> _WHAT IS EXPECTED_
Your answer is one number: the count of lines below that hold the word "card".

> _DATA EXCERPT_
=== Begin Enclosure ===

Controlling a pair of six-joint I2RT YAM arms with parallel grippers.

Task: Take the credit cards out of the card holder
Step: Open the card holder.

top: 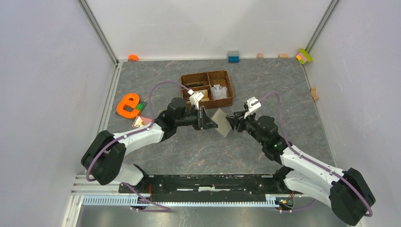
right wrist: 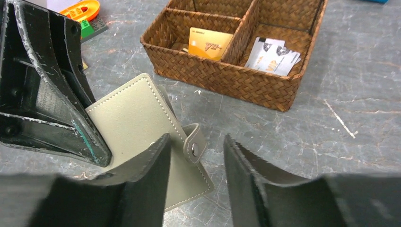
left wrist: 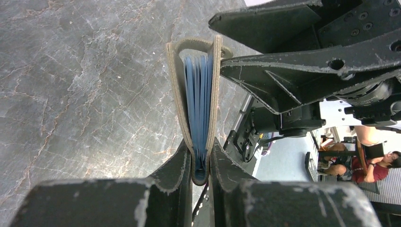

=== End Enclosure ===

> _WRITTEN RESPONSE_
2